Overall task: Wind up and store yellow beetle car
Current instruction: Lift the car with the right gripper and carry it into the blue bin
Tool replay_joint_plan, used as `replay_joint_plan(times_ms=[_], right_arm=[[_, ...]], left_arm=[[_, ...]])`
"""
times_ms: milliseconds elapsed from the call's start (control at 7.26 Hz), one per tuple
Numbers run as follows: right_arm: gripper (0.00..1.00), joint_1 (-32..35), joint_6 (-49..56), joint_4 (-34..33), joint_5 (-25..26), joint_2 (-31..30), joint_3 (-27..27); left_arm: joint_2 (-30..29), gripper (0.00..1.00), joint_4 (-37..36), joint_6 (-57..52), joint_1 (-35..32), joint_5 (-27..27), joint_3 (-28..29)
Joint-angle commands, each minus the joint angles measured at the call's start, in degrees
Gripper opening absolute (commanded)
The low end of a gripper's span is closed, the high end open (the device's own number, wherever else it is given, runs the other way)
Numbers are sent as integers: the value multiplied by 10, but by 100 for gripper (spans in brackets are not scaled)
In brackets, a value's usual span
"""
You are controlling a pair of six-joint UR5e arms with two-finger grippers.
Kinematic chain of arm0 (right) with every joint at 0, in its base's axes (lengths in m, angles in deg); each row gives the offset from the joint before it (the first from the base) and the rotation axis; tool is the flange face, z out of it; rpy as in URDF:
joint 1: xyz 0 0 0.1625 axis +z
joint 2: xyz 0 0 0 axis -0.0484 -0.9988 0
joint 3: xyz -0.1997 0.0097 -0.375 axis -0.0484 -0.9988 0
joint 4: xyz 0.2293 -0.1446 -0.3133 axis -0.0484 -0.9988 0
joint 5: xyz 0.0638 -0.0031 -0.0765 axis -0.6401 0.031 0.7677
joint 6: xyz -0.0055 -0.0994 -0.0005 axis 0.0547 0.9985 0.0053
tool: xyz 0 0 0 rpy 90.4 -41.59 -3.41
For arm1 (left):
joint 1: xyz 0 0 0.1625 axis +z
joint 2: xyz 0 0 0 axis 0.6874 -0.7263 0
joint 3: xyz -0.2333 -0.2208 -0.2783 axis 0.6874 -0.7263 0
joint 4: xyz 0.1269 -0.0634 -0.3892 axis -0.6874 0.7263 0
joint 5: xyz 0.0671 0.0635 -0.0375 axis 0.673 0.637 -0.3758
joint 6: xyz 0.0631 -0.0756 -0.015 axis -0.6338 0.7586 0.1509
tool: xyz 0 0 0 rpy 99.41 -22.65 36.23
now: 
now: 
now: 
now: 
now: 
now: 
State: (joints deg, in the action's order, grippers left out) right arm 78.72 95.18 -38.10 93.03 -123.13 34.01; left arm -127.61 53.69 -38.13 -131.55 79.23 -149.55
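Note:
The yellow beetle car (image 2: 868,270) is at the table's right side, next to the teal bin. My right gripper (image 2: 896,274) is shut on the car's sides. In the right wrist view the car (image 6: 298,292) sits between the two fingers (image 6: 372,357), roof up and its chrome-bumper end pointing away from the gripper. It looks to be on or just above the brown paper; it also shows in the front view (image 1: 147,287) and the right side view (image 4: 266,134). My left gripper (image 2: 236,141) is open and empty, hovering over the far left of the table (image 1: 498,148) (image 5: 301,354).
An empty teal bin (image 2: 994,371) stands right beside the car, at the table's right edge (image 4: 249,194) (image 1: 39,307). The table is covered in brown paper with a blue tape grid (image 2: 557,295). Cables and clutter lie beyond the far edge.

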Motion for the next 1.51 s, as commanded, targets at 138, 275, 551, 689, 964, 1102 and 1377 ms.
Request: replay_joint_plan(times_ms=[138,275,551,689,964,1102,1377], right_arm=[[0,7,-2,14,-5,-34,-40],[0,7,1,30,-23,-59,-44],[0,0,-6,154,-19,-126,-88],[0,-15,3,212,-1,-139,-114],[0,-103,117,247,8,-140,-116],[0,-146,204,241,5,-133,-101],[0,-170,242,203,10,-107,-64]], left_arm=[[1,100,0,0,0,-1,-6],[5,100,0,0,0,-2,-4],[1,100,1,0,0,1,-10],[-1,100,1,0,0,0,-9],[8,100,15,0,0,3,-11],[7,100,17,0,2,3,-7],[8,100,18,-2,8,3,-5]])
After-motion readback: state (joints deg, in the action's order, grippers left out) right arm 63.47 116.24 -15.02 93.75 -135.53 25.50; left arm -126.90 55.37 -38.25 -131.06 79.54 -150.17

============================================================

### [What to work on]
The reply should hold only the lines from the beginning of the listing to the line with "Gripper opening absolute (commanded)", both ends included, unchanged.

### [Finished task]
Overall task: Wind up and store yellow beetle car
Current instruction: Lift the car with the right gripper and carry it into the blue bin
Tool replay_joint_plan, used as `replay_joint_plan(times_ms=[_], right_arm=[[_, ...]], left_arm=[[_, ...]])`
"""
times_ms: milliseconds elapsed from the call's start (control at 7.26 Hz), one per tuple
Numbers run as follows: right_arm: gripper (0.00..1.00), joint_1 (-32..35), joint_6 (-49..56), joint_4 (-34..33), joint_5 (-25..26), joint_2 (-31..30), joint_3 (-27..27); left_arm: joint_2 (-30..29), gripper (0.00..1.00), joint_4 (-37..36), joint_6 (-57..52), joint_1 (-35..32), joint_5 (-27..27), joint_3 (-28..29)
Joint-angle commands, each minus the joint angles measured at the call's start, in degrees
Gripper opening absolute (commanded)

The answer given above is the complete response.